Hospital Ethics Committees – Preliminary Comments

Rapid advances in medical technologies in the 1960s presented society with ethical questions it was ill prepared to answer. For example, at the dawn of kidney dialysis technology, there were many more patients with end stage kidney disease than there were dialysis machines to treat them. What is the most ethical way to resolve this rationing dilemma? In the early 1960s, kidney dialysis selection committees were established to introduce community representatives into the process of deciding which patients would receive kidney dialysis. Thus the notion of ethics committees dawned in the field of bioethics. Once Medicare was expanded in 1965 to include coverage for kidney dialysis, this particular rationing problem was resolved.

In the late 1960s, some states called for abortion review committees to determine which requests for therapeutic abortions were legitimate. The US Supreme Court Decision Roe v. Wade settled the issue in 1983 with the legalization of abortion. In the early 1980s, infant care review committees were established in some states to satisfy the federal mandate that intensive care nurseries be prevented from engaging in discriminatory practices against critically ill newborns. The Baby Doe Law in 1984 made such discrimination illegal. Drawing on these experiences, the 1976 New Jersey Supreme Court decision in the Karen Quinlin case was interpreted by many as giving credence to the importance of ethics committees for end-of-life cases.

The 1991 Patient Self-Determination Act required that every health care organization in the United States receiving Medicare or Medicaid payments convene meetings of a committee to assure compliance with the requirements of the Act regarding “advance health care directives”. And in 1992, the Joint Commission on the Accreditation of Healthcare Organizations passed a mandate that all JCAHO approved hospitals must put in place a means for discerning ethical concerns. Numerous examples were tried but most settled upon the health care ethics committee model. The 1991 Law and 1992 JCAHO regulation spawned a rapid increase in number of Ethics Committees in hospitals of all sizes.

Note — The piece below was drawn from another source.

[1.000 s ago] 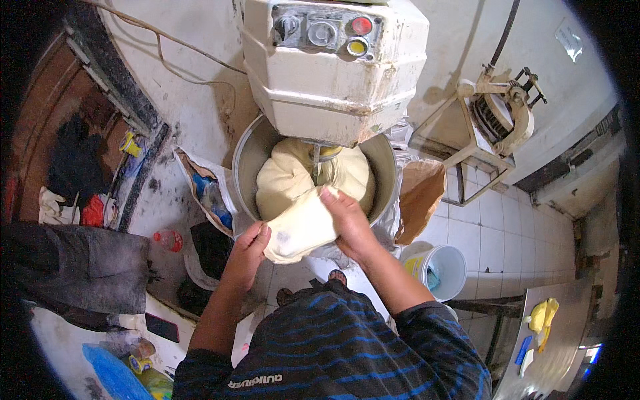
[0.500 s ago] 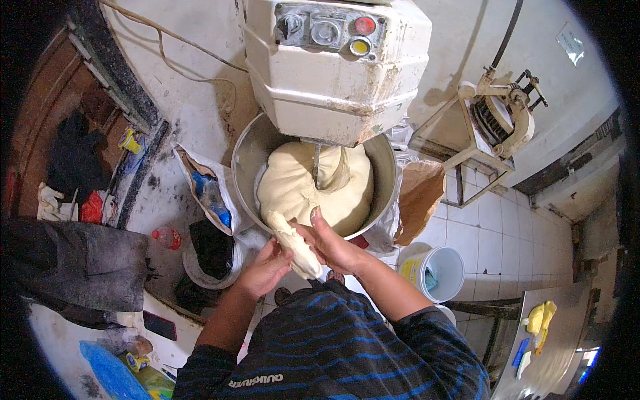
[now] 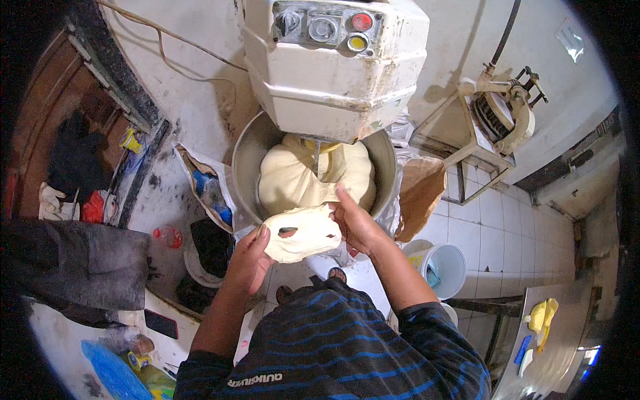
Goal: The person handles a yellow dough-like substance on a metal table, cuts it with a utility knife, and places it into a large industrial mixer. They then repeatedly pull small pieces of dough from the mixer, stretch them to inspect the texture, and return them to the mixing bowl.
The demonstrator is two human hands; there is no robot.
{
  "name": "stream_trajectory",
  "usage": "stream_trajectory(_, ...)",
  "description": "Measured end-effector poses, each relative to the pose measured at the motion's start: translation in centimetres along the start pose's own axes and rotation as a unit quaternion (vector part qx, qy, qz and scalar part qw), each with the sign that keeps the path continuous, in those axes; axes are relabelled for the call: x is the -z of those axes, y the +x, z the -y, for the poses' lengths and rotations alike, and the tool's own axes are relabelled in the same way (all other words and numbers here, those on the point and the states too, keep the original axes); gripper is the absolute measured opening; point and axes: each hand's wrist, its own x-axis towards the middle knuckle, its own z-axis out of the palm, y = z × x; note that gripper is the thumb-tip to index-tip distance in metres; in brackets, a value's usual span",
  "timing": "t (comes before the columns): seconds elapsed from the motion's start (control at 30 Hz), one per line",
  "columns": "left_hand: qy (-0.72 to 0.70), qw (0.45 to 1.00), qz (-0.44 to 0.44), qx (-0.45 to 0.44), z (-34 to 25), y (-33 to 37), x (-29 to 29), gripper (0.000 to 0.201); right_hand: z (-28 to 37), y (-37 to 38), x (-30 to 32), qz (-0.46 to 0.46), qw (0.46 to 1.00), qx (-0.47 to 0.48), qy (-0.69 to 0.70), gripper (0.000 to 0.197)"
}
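Between my two hands a flat piece of dough point(image 3: 305, 235) is stretched out, with a hole through its left part and a smaller one near its right edge. My left hand point(image 3: 252, 259) grips the left end, thumb on top. At the other end my right hand point(image 3: 357, 223) pinches the dough, its thumb pointing up. Just beyond is the steel mixer bowl point(image 3: 245, 160), holding a large pale mass of dough point(image 3: 287, 177). A metal mixing hook point(image 3: 317, 157) reaches down into that mass from the white mixer head point(image 3: 333, 80).
Paper sacks point(image 3: 420, 193) flank the bowl. On the right are a white bucket point(image 3: 448, 270), a metal table point(image 3: 547, 353) with yellow and blue items, and a machine on a stand point(image 3: 497, 127). To the left stand a black-lined bucket point(image 3: 212, 250) and a red-capped bottle point(image 3: 167, 235).
My hands have moved apart, pulling the narrow piece of dough into a wide thin sheet with holes. The dough in the bowl has changed shape around the hook.
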Motion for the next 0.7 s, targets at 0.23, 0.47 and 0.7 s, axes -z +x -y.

The Hospital Ethics Committee promotes shared decision-making between patient/surrogate and the clinician. It enhances the ethical tenor of health care professionals and health care institutions. And it promotes fair policies and procedures that maximize the likelihood of achieving good, patient-centered outcomes.



Perhaps the most important function of Hospital Ethics Committees is to provide ethics consultation to the hospital community. When physician and patient/family cannot come to agreement about an important treatment decision, the Hospital Ethics Committee is consulted. One or more of its members, with formal training in bioethics, will make a thorough evaluation and then present her findings to the committee at large. The entire Committee will then meet to discuss the case and make a recommendation, which the physician and patient/family will then discuss. If disagreement still remains, referral is made to the Courts for final adjudication.


Another important function is ongoing ethical formation of committee members through self-study, lectures, and conferences. They will become grounded in ethical theory and learn how to apply theory to clinical decision making. As the committee grows in competency, it will develop an ethics education program for the entire hospital community. Questions to be addressed are:

  • What ethical issues are currently relevant at your institution?
  • What individuals in the institution or in the area possess ethics expertise and the ability to put theory and language of ethics into practice?
  • What is the most appropriate teaching forum?

The third function is to develop and/or revise select policies pertaining to clinical ethics, e.g. advance directives, DNR and Comfort Care Policies, withholding and withdrawing life-sustaining treatments, informed consent, organ procurement, etc. Hospital Administration may request ethical review of new or updated hospital policies. And new issues requiring policy review may surface during ethical consultations


Typically the Hospital Ethics Committee has representation from the following areas:

  • Physician Medical Staff
  • Hospital Administrator
  • Bioethicist
  • Nurses
  • Other Clinical Specialists
  • Social Services
  • Community Representative
  • Pastoral Care
  • Legal Counsel
  • Quality Improvement


  • Commit to the Mission and Values of the Institution.
  • Understand role and function of Ethics Committee
    • Orientation Program for new members
  • Competent in their own areas of expertise and generally knowledgeable about issues in health care ethics
  • Familiar with institutional policies related to clinical and organizational ethics.


  • An established leader who structures the meeting dates and topics, and leads the session
  • Presentation of the particular issue or topic by Consultation Sub-Committee.
  • A brief didactic overview of literature, ethical principles, or pertinent factors
  • Review of facility policy or previous management
  • Group discussion related to the issue
  • Summary via policy or facility understanding
  • Consensus Recommendation for Clinical Team


At most hospitals, anyone may request an ethics consultation including the patient or family. Need to check the hospital’s policies to learn how to request an ethics consultation


Consider asking for a consult when two conditions are met:

  • You perceive that there is an ethical problem in the care of patients.
  • Resolution does not occur after bringing this to the attention of the attending physician.

Most “ethical problems” are caused by lack of communication. However, sometimes a true ethical dilemma occurs, frequently because there is a conflict between principles (autonomy, beneficence, and justice) or between principles and outcomes.